TASK DIRECTIONS. List every line in this data where the string "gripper" occurs.

MATERIAL PROVIDED.

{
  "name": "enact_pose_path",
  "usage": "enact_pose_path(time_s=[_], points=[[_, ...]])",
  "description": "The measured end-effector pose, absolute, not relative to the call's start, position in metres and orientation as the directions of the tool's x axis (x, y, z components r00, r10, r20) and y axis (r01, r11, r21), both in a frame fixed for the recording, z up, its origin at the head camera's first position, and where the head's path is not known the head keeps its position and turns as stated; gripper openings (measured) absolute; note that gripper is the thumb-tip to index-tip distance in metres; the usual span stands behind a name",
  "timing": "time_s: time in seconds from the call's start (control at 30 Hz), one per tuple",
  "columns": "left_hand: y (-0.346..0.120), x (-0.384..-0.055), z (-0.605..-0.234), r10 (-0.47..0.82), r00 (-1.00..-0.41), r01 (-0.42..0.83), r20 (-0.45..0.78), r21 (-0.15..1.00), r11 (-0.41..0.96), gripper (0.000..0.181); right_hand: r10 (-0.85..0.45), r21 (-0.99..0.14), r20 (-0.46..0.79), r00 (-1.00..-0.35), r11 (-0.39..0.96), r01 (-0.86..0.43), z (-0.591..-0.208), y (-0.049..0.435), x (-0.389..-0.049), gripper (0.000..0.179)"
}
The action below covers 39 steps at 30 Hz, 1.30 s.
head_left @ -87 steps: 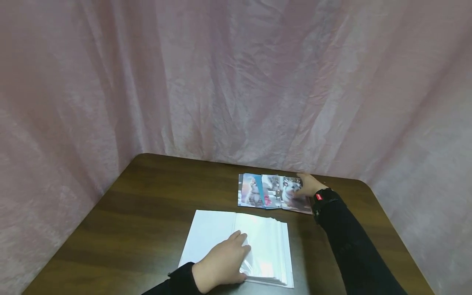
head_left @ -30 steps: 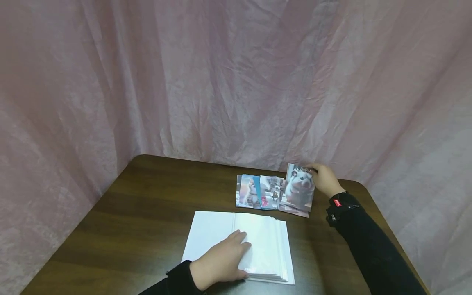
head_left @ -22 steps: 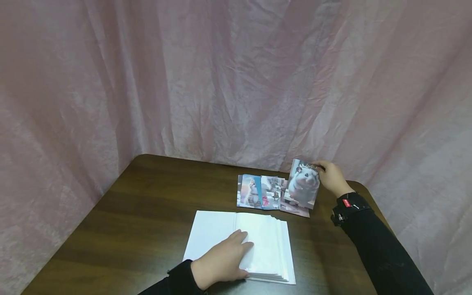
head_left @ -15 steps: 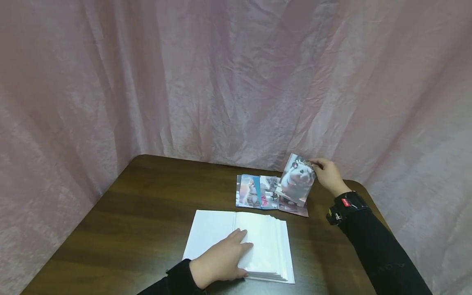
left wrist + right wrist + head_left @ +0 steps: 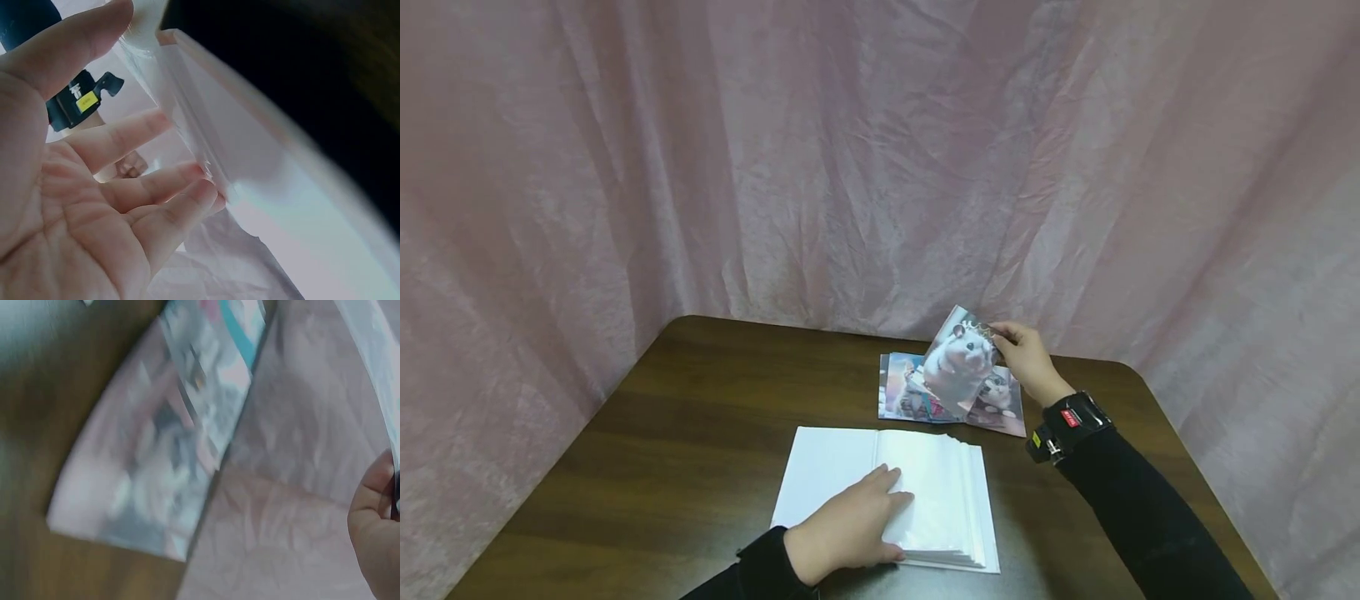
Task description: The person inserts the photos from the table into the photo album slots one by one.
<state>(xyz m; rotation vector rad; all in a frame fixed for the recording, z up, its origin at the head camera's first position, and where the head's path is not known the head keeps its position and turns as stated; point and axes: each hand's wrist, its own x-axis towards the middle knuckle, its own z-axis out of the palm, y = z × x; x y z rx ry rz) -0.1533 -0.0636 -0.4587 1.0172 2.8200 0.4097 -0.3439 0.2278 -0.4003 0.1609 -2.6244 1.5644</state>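
My right hand (image 5: 1028, 362) pinches a photo card (image 5: 958, 367) by its upper right edge. The card shows a white, crowned, hamster-like animal and is tilted above the other photos. Under and beside it, overlapping photo cards (image 5: 1000, 404) lie on the table; the raised card partly covers them. In the right wrist view, the lying photos (image 5: 150, 469) look blurred. Nearer, an opened white photo album (image 5: 827, 467) lies flat with its clear sleeves on the right. My left hand (image 5: 850, 525) rests on it by the spine, and in the left wrist view its loosely extended fingers touch a clear sleeve (image 5: 206, 112).
The brown wooden table (image 5: 662, 467) has rounded far corners. A pink curtain (image 5: 865, 167) hangs right behind its back edge, close beyond the photos.
My right hand first reached onto the photos, then picked up the crowned-animal card, and has now carried it left over the others. The left hand has stayed on the album.
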Motion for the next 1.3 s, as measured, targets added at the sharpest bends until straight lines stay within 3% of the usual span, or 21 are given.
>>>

EXERCISE OUTPUT.
  "description": "The measured end-effector pose, absolute, not relative to the call's start, position in metres and orientation as the directions of the tool's x axis (x, y, z components r00, r10, r20) and y axis (r01, r11, r21), both in a frame fixed for the recording, z up, its origin at the head camera's first position, and where the head's path is not known the head keeps its position and turns as stated; gripper openings (measured) absolute; note that gripper is the thumb-tip to index-tip distance in metres; the usual span stands behind a name",
  "columns": "left_hand: y (-0.346..0.120), x (-0.384..-0.055), z (-0.605..-0.234), r10 (-0.47..0.82), r00 (-1.00..-0.41), r01 (-0.42..0.83), r20 (-0.45..0.78), r21 (-0.15..1.00), r11 (-0.41..0.96), gripper (0.000..0.181); right_hand: r10 (-0.85..0.45), r21 (-0.99..0.14), r20 (-0.46..0.79), r00 (-1.00..-0.35), r11 (-0.39..0.96), r01 (-0.86..0.43), z (-0.591..-0.208), y (-0.049..0.435), x (-0.389..-0.049), gripper (0.000..0.179)"

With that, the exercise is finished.